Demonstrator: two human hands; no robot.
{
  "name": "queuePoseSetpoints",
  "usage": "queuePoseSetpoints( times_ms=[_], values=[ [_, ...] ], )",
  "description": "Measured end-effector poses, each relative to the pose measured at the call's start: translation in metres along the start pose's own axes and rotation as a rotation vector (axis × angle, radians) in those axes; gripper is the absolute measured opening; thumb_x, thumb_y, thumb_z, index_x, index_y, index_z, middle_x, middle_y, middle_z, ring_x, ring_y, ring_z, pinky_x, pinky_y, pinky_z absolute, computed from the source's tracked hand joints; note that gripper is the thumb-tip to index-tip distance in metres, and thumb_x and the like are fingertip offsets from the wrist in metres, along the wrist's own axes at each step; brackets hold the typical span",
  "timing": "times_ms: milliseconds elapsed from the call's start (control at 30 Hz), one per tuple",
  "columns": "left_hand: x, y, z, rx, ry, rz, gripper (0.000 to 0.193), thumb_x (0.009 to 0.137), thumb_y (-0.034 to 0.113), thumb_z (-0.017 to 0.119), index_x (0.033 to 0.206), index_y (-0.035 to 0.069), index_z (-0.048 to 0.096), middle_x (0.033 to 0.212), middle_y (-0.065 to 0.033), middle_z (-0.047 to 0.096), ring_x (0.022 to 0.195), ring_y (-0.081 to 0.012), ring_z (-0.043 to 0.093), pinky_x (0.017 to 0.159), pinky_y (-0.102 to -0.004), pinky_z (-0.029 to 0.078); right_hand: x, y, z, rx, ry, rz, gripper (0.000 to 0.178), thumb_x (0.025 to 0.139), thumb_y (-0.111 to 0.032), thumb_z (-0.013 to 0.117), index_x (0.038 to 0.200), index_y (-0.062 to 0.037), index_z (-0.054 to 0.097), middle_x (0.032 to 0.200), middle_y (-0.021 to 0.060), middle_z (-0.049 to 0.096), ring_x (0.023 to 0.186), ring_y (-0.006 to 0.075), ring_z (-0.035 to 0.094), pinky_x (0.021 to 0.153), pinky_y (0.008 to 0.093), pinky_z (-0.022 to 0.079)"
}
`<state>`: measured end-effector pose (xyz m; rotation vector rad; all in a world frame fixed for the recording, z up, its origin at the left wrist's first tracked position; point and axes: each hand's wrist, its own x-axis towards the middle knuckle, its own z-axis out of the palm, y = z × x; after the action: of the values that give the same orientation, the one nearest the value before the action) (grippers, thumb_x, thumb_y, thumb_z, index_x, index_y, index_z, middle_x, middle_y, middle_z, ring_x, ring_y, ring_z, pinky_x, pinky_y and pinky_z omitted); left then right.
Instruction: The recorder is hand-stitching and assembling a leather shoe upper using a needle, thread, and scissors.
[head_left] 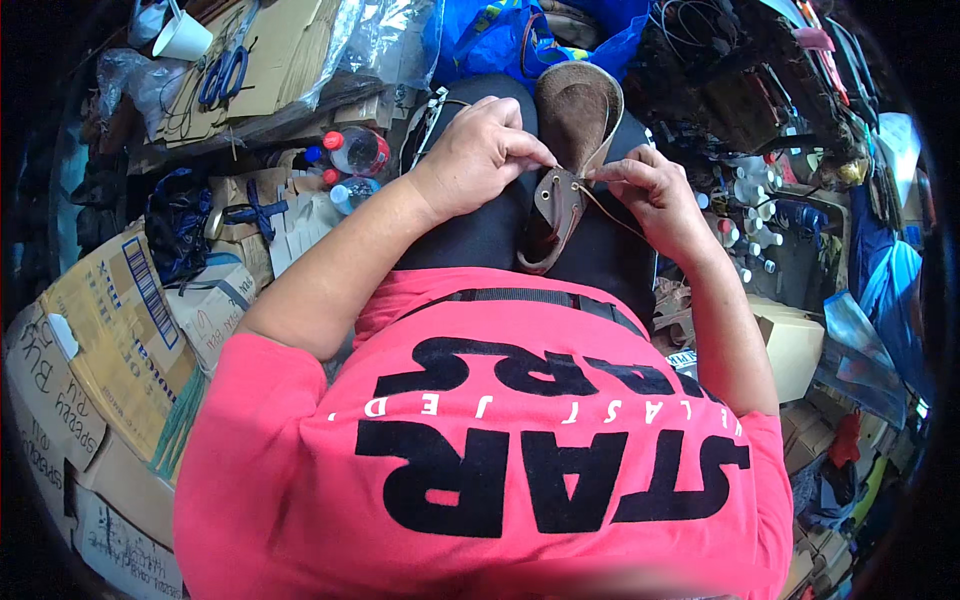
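- Brown leather shoe upper (562, 179) here, over the lap (470, 237), between both hands.
- Left hand (489, 150): fingers curled, tips at its edge; grip, can't tell.
- Right hand (652, 192): fingertips bunched beside the eyelets (574, 186); grip unclear too.
- Looks light, bendable; hold beside the eyelets, lace (612, 217) likely floppy.

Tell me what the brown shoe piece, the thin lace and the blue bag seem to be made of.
Brown shoe piece: probably leather or suede; its inner face looks matte and slightly fuzzy.
Thin lace: tan, perhaps leather or cord; too fine here to tell.
Blue bag: likely plastic, fairly glossy, judging by its crinkled folds and bright highlights.
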<state>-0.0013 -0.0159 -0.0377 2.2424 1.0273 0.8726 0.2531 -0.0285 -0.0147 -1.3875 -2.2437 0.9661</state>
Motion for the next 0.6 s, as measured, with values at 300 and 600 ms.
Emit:
queuePoseSetpoints(
  times_ms=[300, 600],
  values=[
    [-0.011, 0.014, -0.01, 0.161, 0.017, -0.123, 0.016, 0.072, 0.009, 0.07, 0.085, 0.018, 0.074, 0.07, -0.0012, 0.05, 0.076, -0.0193, 0.051, 0.072, -0.0326, 0.039, -0.019, -0.013, 0.011, -0.253, 0.143, -0.131, 0.031, 0.072, -0.005, 0.066, 0.099, -0.0209, 0.07, 0.073, 0.0017, 0.055, 0.073, 0.0193, 0.055, 0.079, 0.0354, 0.034],
    [0.005, -0.003, 0.002, -0.004, -0.096, -0.086, 0.018, 0.073, 0.013, 0.07, 0.085, 0.025, 0.073, 0.077, -0.0017, 0.051, 0.08, -0.0218, 0.051, 0.072, -0.036, 0.039, -0.002, 0.004, 0.002, 0.018, 0.036, -0.018, 0.032, 0.068, 0.005, 0.063, 0.091, -0.0165, 0.073, 0.073, 0.0041, 0.056, 0.069, 0.0219, 0.056, 0.066, 0.0342, 0.043]
  ],
)
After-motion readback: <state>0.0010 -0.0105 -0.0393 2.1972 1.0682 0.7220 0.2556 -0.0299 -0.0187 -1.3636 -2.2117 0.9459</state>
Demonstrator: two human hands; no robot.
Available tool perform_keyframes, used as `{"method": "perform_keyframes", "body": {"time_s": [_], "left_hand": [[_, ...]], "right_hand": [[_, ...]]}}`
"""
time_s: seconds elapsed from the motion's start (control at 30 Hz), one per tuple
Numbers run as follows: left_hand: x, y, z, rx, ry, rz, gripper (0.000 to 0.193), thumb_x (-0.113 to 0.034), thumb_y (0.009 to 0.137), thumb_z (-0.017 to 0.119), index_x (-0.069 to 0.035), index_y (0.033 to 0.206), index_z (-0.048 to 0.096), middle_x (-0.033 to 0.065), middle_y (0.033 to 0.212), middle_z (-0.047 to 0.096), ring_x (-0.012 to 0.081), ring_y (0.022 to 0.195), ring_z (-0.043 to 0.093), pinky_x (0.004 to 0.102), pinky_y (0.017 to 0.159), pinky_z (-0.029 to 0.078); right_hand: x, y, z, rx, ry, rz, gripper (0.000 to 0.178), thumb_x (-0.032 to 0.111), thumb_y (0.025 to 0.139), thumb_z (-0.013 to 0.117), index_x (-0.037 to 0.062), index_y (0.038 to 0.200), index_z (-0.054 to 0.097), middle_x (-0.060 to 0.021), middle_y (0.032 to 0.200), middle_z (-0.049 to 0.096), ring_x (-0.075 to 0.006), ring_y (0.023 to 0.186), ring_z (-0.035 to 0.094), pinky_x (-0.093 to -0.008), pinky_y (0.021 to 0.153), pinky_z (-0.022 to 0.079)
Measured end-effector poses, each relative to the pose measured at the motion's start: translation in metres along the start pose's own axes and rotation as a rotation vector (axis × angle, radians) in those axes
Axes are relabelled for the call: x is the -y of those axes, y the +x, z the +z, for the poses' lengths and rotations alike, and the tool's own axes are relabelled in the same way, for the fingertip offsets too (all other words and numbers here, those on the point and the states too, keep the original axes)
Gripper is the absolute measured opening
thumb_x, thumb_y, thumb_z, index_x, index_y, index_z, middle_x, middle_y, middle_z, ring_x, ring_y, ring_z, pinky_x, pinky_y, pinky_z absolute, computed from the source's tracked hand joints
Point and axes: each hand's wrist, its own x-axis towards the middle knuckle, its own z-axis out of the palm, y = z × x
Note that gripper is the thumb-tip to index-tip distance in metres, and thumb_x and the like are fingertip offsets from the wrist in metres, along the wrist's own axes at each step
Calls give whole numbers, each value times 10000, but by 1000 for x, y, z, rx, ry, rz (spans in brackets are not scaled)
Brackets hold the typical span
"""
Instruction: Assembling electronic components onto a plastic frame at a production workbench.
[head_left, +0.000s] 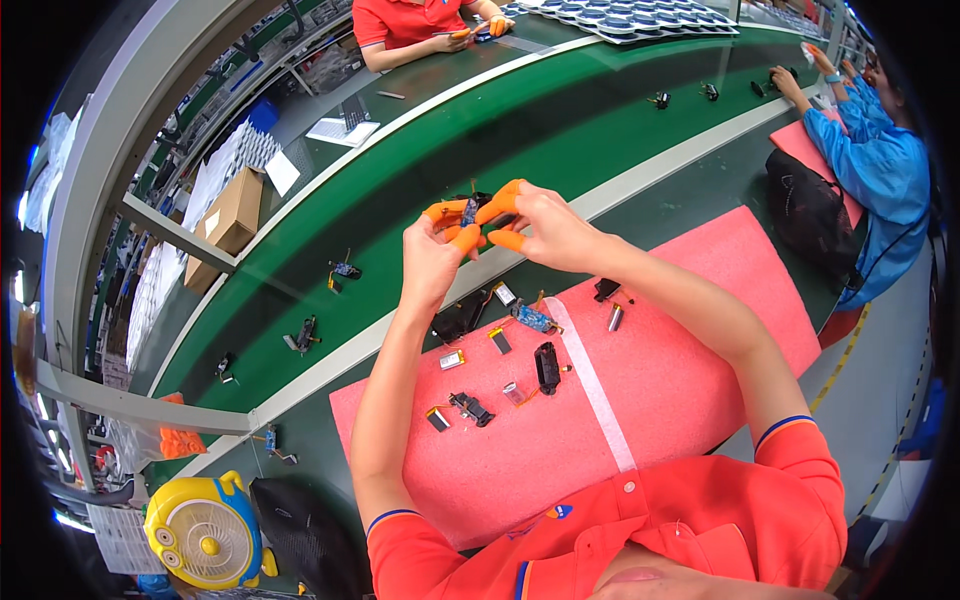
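Note:
Both my hands are raised over the near edge of the green conveyor belt, with orange finger cots on several fingers. Between the fingertips of my left hand (437,250) and my right hand (540,228) is a small blue circuit board (470,212) with a dark part beside it. My fingers cover much of it. Below them, on the pink foam mat (690,370), lie another blue circuit board (535,318), a black housing (547,368), a black part with wires (470,408), and several small silver battery cells, one being a battery cell (453,360).
More small electronic assemblies sit on the green belt (400,195), including one assembly (345,270) at the left. A yellow fan (205,535) and a black bag stand at lower left. Co-workers sit across the belt and at the right. A metal frame (110,150) arches on the left.

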Motion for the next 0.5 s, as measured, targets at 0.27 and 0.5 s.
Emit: {"method": "perform_keyframes", "body": {"time_s": [0.27, 0.5], "left_hand": [[14, -8, 11, -308, 666, 347, 326, 28, 745, 581, 55, 1069, 551, 80, 778, 647, 106, 608, 587, 232, 515, 460], [23, -7, 5, -128, 93, 160, 358, 72, 774, 548, 76, 1132, 528, 146, 936, 629, 158, 732, 631, 264, 652, 530]], "right_hand": [[-7, -11, 8, -74, -524, -426, 294, -9, 653, 623, -55, 943, 608, -139, 916, 551, -269, 828, 580, -329, 710, 496], [-11, -12, 7, -35, -531, -622, 361, 26, 593, 583, -54, 943, 611, -126, 932, 562, -264, 860, 572, -348, 753, 490]]}}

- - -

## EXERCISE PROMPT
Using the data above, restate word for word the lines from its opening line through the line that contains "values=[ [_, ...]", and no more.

## SOLUTION TO THE EXERCISE
Demonstrator: two human hands; no robot.
{
  "name": "queuePoseSetpoints",
  "usage": "queuePoseSetpoints( times_ms=[_], values=[ [_, ...] ], )",

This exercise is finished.